Rivers is, though, far from the nature-piety into which the Cage cult so often degenerates. His cinema, like that of Patrick Keiller and certain parts of Tarkovsky, makes clear that its attention to natural appearance is possible only through film's mediation. Filming on hand-processed black-and-white 16mm, Rivers lets the medium's accidents and peculiarities – flicker and distortion, intense contrast, light glare, graininess – play. Film is revealed as the dark matter of the visible, just as sound – vividly captured wind and birdsong, the distorted psych-rock tapes and raga tapes Williams plays in his car, 40s crooners blasted over outside loudspeakers – marks out the diffuse and dense contours of his oneiric space. Williams is also a singer and accompanist of folksongs for mandolin and guitar; though we never see him play, we do see him listen - giving ear to the sky and forest - and his listening seems to subtly shape the film.

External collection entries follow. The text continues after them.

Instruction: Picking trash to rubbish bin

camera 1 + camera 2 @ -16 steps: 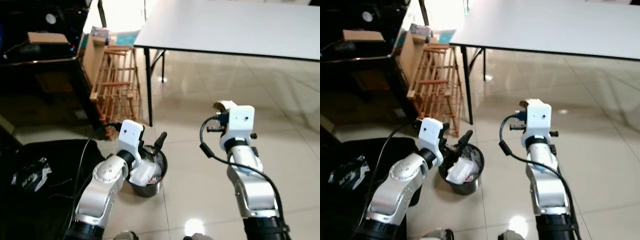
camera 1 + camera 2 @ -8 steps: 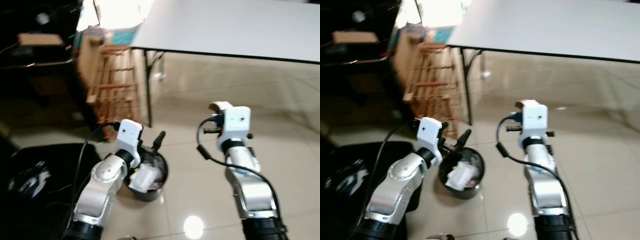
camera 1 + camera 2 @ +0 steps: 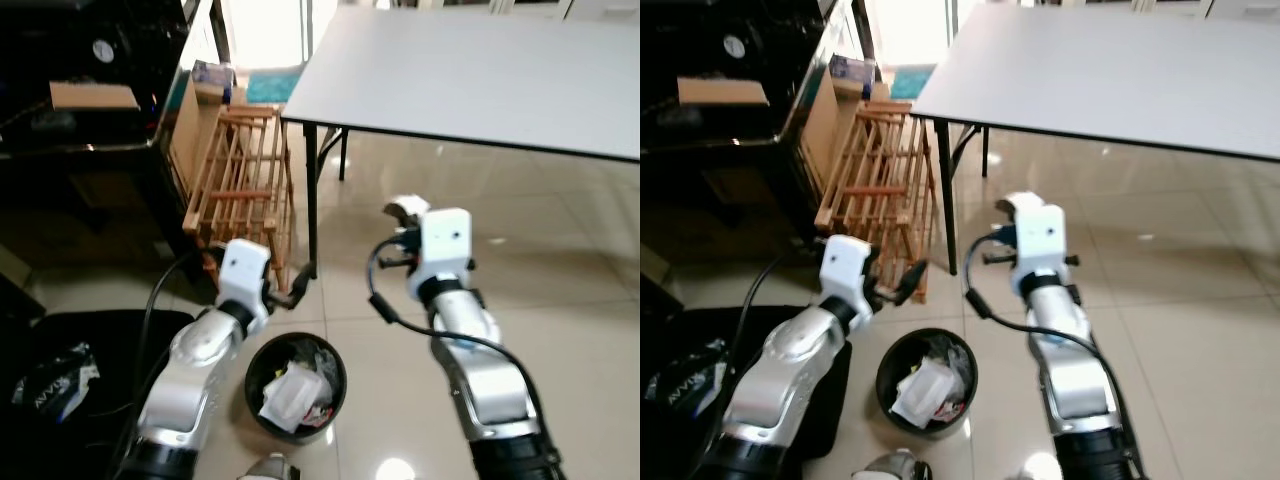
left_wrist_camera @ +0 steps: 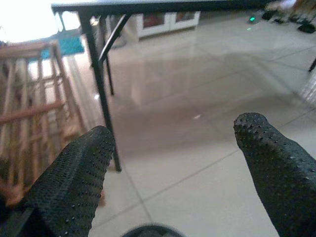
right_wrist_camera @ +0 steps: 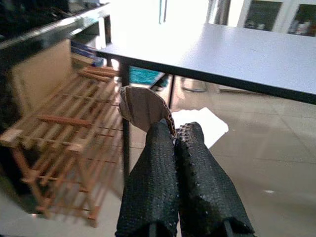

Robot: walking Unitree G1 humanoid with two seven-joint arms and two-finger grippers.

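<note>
The robot is stepping back from the rubbish bin, because in the head views the whole scene has shifted since a second ago: the bin, which was under the left gripper, is now lying lower and nearer to the robot's body. The left gripper is now hanging over the floor beyond the bin, with its fingers spread wide and empty. White paper trash is already lying inside the bin. The right gripper is staying raised in front of the table, its fingers pressed together and pinching a brown scrap of cardboard. Probably this piece is the next to go into the bin.
</note>
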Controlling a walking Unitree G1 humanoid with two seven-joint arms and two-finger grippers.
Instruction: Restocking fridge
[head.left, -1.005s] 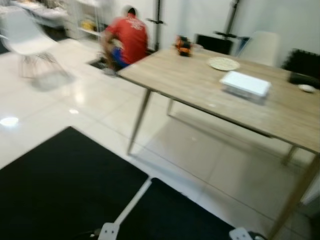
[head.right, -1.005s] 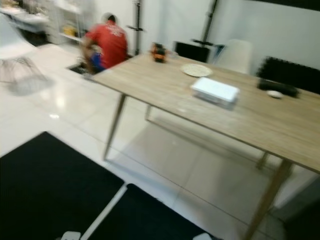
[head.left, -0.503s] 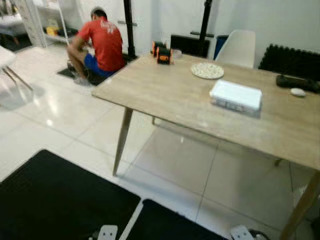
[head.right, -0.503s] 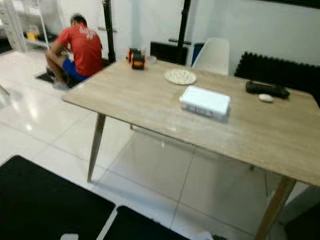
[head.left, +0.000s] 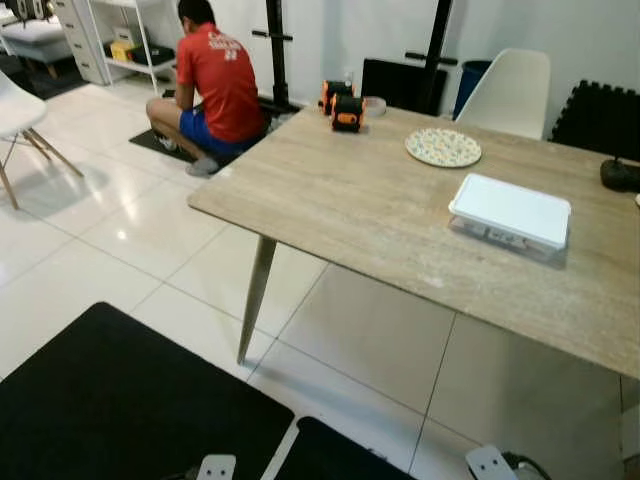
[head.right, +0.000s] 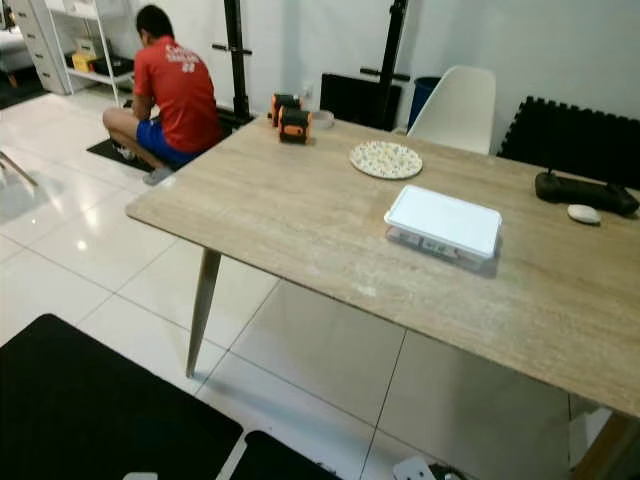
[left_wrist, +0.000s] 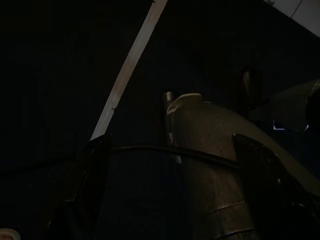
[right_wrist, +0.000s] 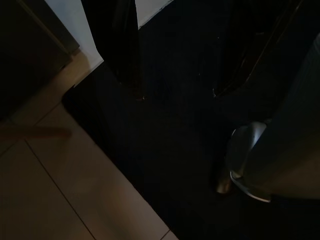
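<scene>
A light wooden table (head.left: 340, 200) stands ahead of me. On it lies a flat clear box with a white lid (head.left: 511, 211), towards the right. Further back are a round patterned plate (head.left: 443, 147) and two orange-and-black objects (head.left: 346, 110) by the far edge. Both arms hang idle low down over a black floor mat. In the dark wrist views the left gripper (left_wrist: 170, 190) and the right gripper (right_wrist: 185, 50) each have their black fingers spread apart with nothing between them.
A person in a red shirt (head.left: 222, 80) crouches on the floor beyond the table's far left corner. A white chair (head.left: 510, 90) stands behind the table, another (head.left: 15, 110) at far left. Black mats (head.left: 110, 400) cover the floor at my feet. A black device (head.right: 585, 192) and a mouse (head.right: 583, 213) lie at the table's right.
The whole picture has shifted and the blur has cleared: the camera moved, and the table now looks nearer. Nothing on the table has moved. The person stays crouched.
</scene>
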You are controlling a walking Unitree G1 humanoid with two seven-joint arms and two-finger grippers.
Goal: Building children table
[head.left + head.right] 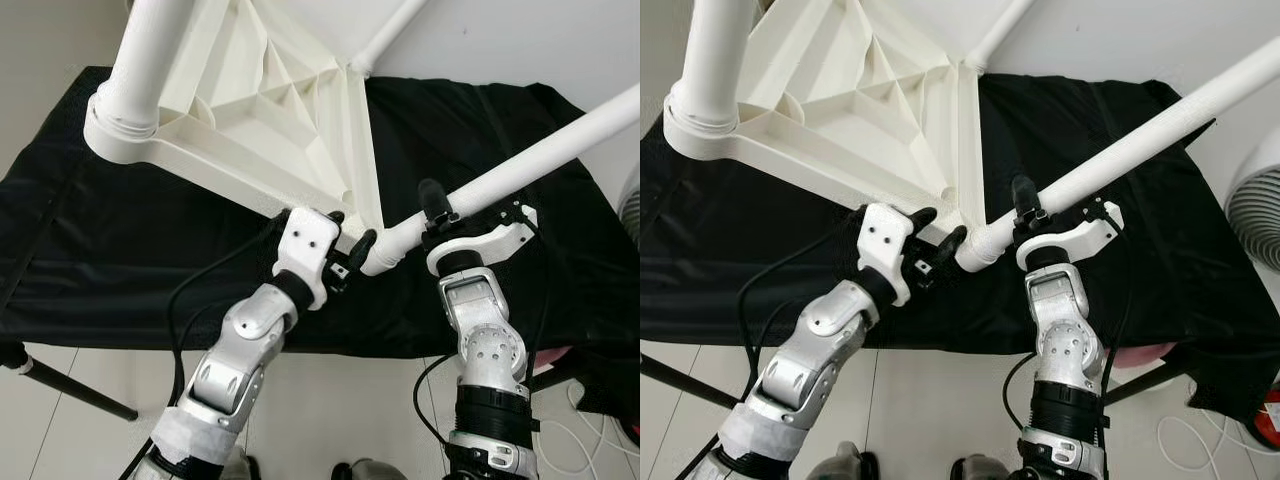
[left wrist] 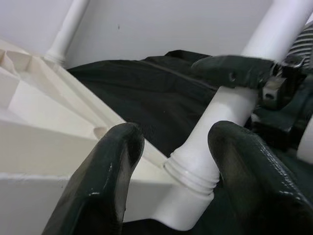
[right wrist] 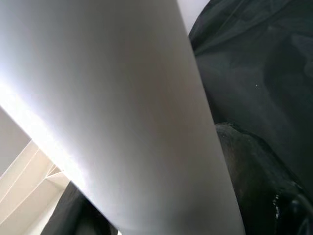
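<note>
An upturned white plastic tabletop lies on a black cloth-covered table. One white leg stands in its left corner socket and another leg in the far corner. A third white leg slants up to the right, its threaded end at the near corner socket. My right gripper is shut on this leg a little above that end; one finger presses against it. My left gripper is open, its fingers straddling the near corner and the leg's end.
The table's front edge runs just below both wrists, with pale floor beneath. A white fan stands at the right, beside a red object and white cables on the floor. A black stand leg crosses the floor at lower left.
</note>
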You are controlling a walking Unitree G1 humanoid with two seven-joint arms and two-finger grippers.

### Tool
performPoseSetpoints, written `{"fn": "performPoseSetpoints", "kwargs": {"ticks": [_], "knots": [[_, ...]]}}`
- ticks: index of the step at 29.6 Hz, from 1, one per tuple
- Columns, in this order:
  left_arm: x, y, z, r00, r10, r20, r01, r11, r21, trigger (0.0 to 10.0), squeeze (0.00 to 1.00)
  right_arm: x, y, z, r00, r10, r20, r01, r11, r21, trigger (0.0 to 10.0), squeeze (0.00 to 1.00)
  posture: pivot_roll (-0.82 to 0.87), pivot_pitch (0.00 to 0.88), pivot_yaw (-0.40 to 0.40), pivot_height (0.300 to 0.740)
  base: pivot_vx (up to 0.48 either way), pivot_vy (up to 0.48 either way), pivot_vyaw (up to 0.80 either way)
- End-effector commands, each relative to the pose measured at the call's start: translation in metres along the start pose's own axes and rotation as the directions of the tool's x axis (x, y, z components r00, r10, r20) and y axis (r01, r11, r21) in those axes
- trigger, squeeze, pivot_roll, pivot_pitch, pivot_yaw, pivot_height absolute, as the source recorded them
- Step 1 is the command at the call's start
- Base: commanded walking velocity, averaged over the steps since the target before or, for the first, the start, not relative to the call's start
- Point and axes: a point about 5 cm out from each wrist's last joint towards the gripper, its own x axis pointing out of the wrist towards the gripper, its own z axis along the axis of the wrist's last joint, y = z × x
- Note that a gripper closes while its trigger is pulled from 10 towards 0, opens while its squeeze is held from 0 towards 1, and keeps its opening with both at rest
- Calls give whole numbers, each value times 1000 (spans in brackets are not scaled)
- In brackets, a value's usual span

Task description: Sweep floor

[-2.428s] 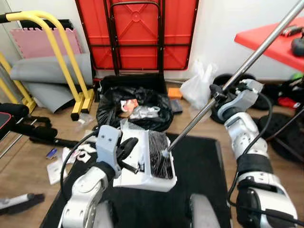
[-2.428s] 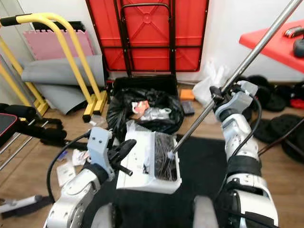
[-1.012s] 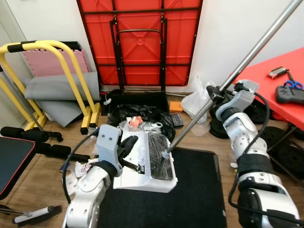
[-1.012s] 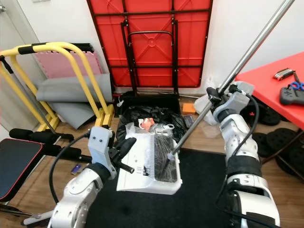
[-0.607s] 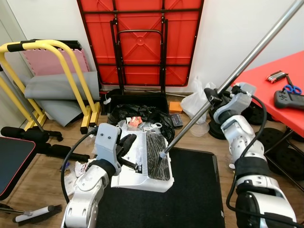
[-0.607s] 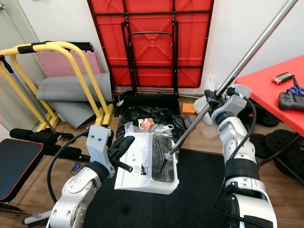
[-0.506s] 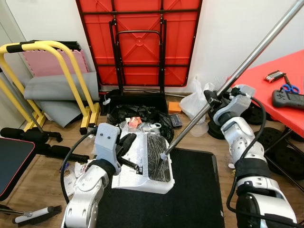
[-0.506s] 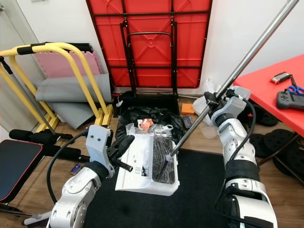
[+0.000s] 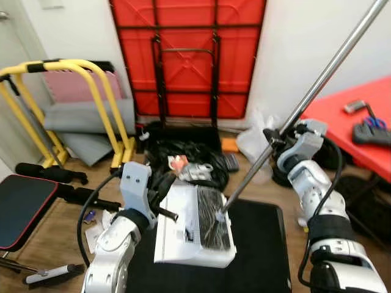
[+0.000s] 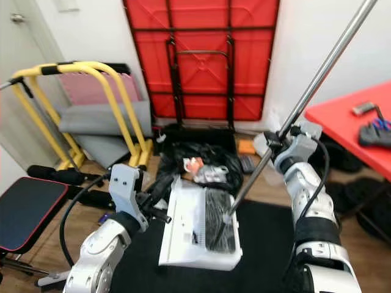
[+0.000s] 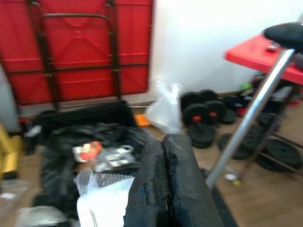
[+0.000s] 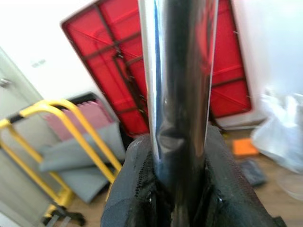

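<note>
A white dustpan [image 9: 183, 235] hangs above the black mat, held at its left edge by my left gripper [image 9: 162, 200], which is shut on it. In the left wrist view the black fingers [image 11: 165, 184] press together. The broom's black brush head [image 9: 212, 223] rests in the pan. Its silver pole [image 9: 317, 79] slants up to the right. My right gripper [image 9: 275, 137] is shut around the pole, fingers [image 12: 137, 194] wrapped on both sides. A black trash bag [image 9: 183, 155] with wrappers lies open just beyond the pan.
A folded red table [image 9: 186, 55] leans on the far wall. A yellow frame [image 9: 61, 67] and a black bench [image 9: 24, 207] stand on the left. A red table [image 9: 360, 116] and weight plates [image 11: 203, 132] are on the right. A hand brush [image 9: 52, 274] lies on the floor.
The camera has risen and shifted, so the whole scene sits differently. Both grippers keep their holds. The dustpan and brush head sit slightly lower and more to the right between the arms.
</note>
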Motion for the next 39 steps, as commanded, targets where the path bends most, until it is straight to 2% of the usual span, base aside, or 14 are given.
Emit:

Rivers hints at the constructedness of the scenario, undercutting the impression of an innocent rural idyll even as he builds it up. Several fantastic sequences – such as that in which Williams hoists a caravan into a tree, has an Keatsian lie-down in a heather-bank, or the final shot's quotation of Richard Bennett's death scene in Orson Welles' The Magnificent Ambersons – emphasise the sense that the forest is a theatre in which to play out his Grizzly Adams role. It's interesting to note the ways in which the film coincides with Rivers' portrait of 'island utopias', Slow Action (2010). In interviews Rivers has drawn analogues between Williams' life and his film-making – solitary, labour-intensive – which rather suggests film as a craft activity, with the latter's twee associations, a deadly combination with Two Years At Sea's rural seclusion. The Lévi-Straussian innocence of his island societies is the result of apocalyptic loss via a future rise in sea-levels, rather than any willed escape into cosy primitivism. A dream is a kind of ruin: the dissolution of concrete life, vanished lifeworlds turned into active absences. Rivers has made, through technological dreamwork, an enchanting, becalmed ruin.